In early 1964, shortly after acquiring the studio space at 231 East Forty-Seventh Street in New York that would become known as the Factory, Pop artist Andy Warhol commissioned British fashion photographer David McCabe to document his life for one year. Although the project resulted in over 2,500 photographs, none of the images were used by Warhol, nor were any published until last year’s release of McCabe’s book, A Year in the Life of Andy Warhol (London: Phaidon Press, 2003). The book contains 450 of the shots arranged in chronological order, with captions and short stories by David Dalton, one of Warhol’s assistants at the time. The companion exhibition at Vanderbilt University’s Fine Arts Gallery includes forty-eight silver-gelatin prints, selected by McCabe from the images in his book, accompanied by descriptive titles and a few examples of Dalton’s anecdotes.

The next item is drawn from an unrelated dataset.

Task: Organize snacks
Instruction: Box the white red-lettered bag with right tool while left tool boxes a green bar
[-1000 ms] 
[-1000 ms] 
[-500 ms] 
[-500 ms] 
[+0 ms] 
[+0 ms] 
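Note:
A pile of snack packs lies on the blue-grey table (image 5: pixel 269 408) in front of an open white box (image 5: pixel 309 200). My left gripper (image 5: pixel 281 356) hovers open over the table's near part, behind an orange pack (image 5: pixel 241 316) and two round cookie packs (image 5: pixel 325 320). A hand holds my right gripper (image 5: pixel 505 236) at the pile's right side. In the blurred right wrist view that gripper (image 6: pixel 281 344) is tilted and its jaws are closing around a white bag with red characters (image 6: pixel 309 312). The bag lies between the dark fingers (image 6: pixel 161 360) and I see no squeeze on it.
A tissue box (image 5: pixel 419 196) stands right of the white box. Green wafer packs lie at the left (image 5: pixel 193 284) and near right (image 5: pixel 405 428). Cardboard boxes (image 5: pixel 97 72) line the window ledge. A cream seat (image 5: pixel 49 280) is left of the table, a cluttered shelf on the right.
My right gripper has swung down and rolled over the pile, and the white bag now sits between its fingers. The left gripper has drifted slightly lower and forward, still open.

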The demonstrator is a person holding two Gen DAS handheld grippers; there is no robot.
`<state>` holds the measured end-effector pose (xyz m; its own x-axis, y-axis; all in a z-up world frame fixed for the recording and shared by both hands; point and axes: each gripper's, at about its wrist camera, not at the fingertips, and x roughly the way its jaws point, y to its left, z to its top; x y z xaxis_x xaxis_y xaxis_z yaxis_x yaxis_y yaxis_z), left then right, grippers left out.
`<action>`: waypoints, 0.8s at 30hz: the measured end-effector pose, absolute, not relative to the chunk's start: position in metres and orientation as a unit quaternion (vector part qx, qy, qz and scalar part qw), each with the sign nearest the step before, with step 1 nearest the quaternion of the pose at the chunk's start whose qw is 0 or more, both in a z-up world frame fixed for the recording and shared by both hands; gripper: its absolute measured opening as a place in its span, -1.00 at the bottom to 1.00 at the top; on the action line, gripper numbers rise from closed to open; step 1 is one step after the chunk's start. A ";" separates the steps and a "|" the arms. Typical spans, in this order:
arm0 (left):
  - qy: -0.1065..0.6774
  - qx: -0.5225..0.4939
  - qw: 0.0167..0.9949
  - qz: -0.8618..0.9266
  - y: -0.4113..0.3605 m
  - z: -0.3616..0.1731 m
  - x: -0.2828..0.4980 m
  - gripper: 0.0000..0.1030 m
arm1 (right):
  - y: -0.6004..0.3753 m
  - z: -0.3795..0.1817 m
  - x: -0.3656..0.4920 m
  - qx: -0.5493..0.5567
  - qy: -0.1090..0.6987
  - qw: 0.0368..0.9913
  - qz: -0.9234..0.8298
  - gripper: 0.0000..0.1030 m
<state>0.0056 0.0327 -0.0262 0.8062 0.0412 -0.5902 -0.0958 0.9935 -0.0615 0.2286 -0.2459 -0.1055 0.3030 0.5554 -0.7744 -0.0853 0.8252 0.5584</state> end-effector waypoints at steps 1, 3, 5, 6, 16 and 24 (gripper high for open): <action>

The exhibition provides a behind-the-scenes view of participants in the New York underground who gathered in and around the Factory: socialite misfits Edie Sedgwick and Baby Jane Holzer, Warhol’s assistants Gerard Malanga, Chuck Wein, and Billy Name, and well-known art-world figures Leo Castelli, James Rosenquist, Robert Rauschenberg, Roy Lichtenstein, Marisol, Philip Johnson, and Salvador Dalí. In addition to the party scenes and encounters with celebrities, including Mick Jagger and Rudolph Nureyev, the selection at Vanderbilt includes fourteen images showing Warhol and Malanga working on a silk-screen flower painting.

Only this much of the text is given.